Publication

Article

CURE

Fall 2008
Volume7
Issue 3

The Last Tenth

Author(s):

A trek to the finish line.

I remember when Greg and I ran my first half marathon. We had just crossed over the Mill Avenue Bridge in Tempe, Arizona, and I saw the 12-mile marker. That distance may have been the farthest I had run at that point, and I let out a triumphant yell.

Greg, who was running in front of me, whirled around to see whether I had fallen or met some other untimely demise. With an enormous smile on my face, I shook my head and told him I just realized how far I had come, and that I knew I could finish.

And then I remember getting so tired. It was as if I started to celebrate too soon when I still had more to dig deep and find. I remember him telling me, “I only need 10 more minutes from you, and then we’re done. Not even 10 minutes. You have got this … .”

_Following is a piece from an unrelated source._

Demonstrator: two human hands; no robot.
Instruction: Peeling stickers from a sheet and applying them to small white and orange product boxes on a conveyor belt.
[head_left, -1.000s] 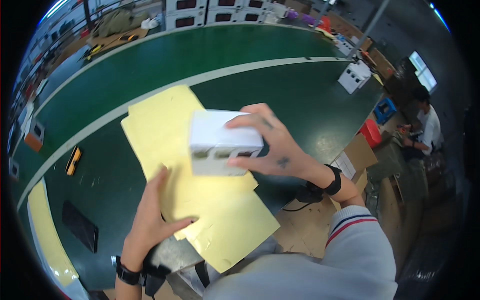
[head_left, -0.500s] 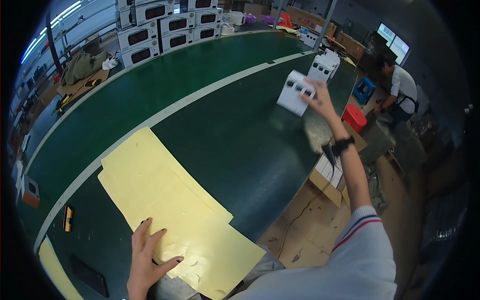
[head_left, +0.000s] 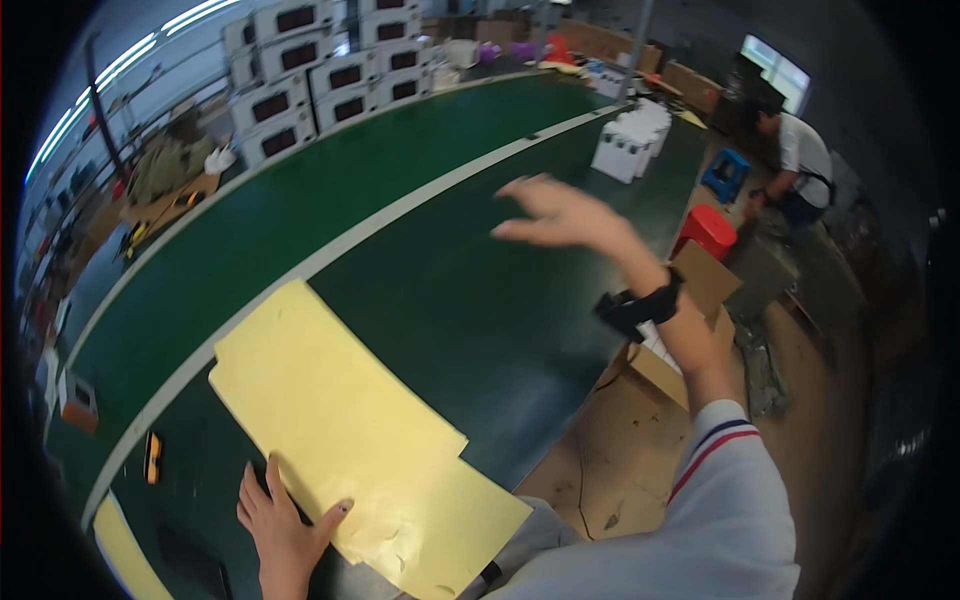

I ran on, and although the last one-tenth mile seemed endless, the finish line was finally in sight. Just before we crossed the sensors, Greg reached over and grabbed my hand. Exultant, we finished together, and I looked up at the clock. I had beaten my goal time by nearly seven minutes. Mission accomplished, over and above my expectations.

I can see a different 12-mile marker ahead of me now. Or, at least, I think I can, although it still seems so far away. The difference is that the distance equals two more weeks of treatment for a recurrence of breast cancer. I must lace my shoes tighter, dig deeper than I think I can, take the deepest breath I can muster, smile through it all, and battle on to the morning of December 19, 2007—the last day of chemo and my 13-mile finish line.

I’m not quite ready for the triumphant yell, and perhaps I don’t quite realize how far I’ve actually come. Maybe the dark circles around my eyes and the alien I see in the mirror cloud my vision. Maybe I should remember that I have an incredible husband who has sat with me through every week of treatment, always treating me like a person instead of a patient. Maybe I need to remember that six months is a small period of time in the big picture. Maybe I simply need to suck it up when I feel ugly and tired and fat and so ready for my life back that I can taste it.

I can’t understand why it’s become agonizingly hard when I’m so close to the end of this chapter. I desperately need the break from treatment, but I know there is the likelihood that I will need more chemo after the January surgery has removed all offending masses from my system. For now, the respite is my finish line, my final peak to summit. I just need to get there.

Between now and then, I must find as much laughter and love whenever and wherever I can. I must focus on the fact that these treatments are working and that I’m steps closer to being reacquainted with my elusive friend NED (No Evidence of Disease). I must remember that I’m alive and strong, and that the poisons they are pumping into me, although they have taken a toll on my physical and emotional self, will enable me to live for many years after this one.

I may need a little extra push at times, and I don’t always know how to ask for that, which comes with the territory of being stubborn and wanting to be self-sufficient. It’s times like these that I must remember the promise to myself and those who love me that I will not attempt to battle alone.

“… only need 10 more minutes from you, and then we’re done. … You have got this … .”

Jen Hoffmann, 37, lives with her husband, Greg, in Phoenix. A scan on April 23, 2008, four days before their first wedding anniversary, showed no evidence of disease and she continues to do well following another scan in August.